I find it highly arrogant and condescending when some expats judge other expats.

In effect saying, "They should do this or they're not doing this or how dare they this etc etc."

Just mind your own business. Everyone comes to Mexico for different reasons.
If said expat is doing something seriously wrong, the LOCAL population will certainly
let them know. Of course, it is nice if an expat points certain mistakes out to
another. However, this should be in the spirit of genuinely wanting to help them adjust,
as opposed to some sort of sense of superiority.

I have never seen this phenomena so strong as when I was living in Japan. The expats in Japan are
really weird in this way. They all seem to be competing over who speaks the best Japanese, who
is having the most "genuine" Japan experience etc. etc. You would see another expat face and they
would intentionally ignore you because you were somehow infringing upon "their Japan".

There is some of this in Mexico, but not nearly as bad as in Japan. I have found most expats in Mexico
to be fun loving folks and really friendly.

There does, however, seem to be a population of expats who have really integrated themselves into the society
and then, somehow, instead of being gracious towards less knowledgeable newcomers, prefer to judge them and
consider themselves on another level.

Let me tell you something and if you are truly integrated you will know it is true. No matter how much of the language, culture, customs you learn you will always always be a "gringo". An "other". Go ahead and flash around your Mexican passport all you want, who cares. Doesn't matter.

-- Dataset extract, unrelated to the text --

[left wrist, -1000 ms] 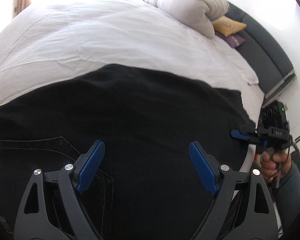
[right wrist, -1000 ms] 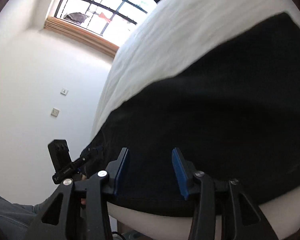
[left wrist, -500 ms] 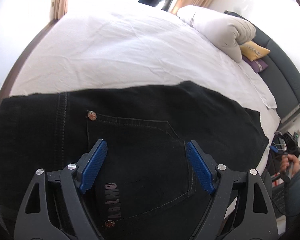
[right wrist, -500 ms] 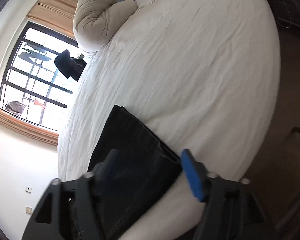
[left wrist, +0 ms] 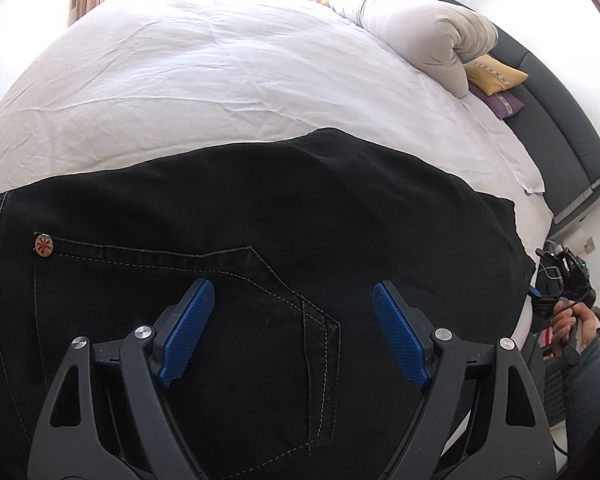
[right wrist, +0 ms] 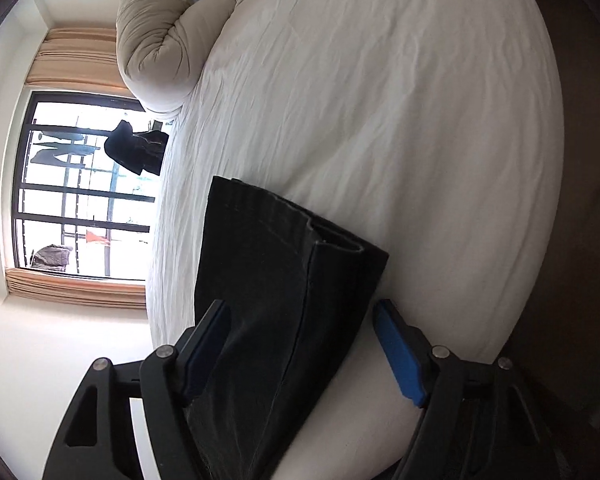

I've lived in several different countries and my degree of integration depended on certain things. For me, Mexico was the easiest country to integrate myself into. It just matched up best with my own personality. In Japan, I didnt do as well because it just didnt match up. In the Middle East not so much either because my primary goal was to make
a lot of tax free money. So it depends.

You may be in Mexico because you fell in love and had kids, maybe you are a student, maybe you are a snowbird, maybe you just want a lower cost of living in your retirement, maybe you are working at your company's branch in D.F. for a year, maybe you just want to party and get laid.

Why would or should all of those people behave the same? Just because you think so?


(This post was edited by Zorba on Nov 2, 2009, 12:22 AM)


tonyburton


Nov 2, 2009, 6:53 AM

Post #83 of 83 (3681 views)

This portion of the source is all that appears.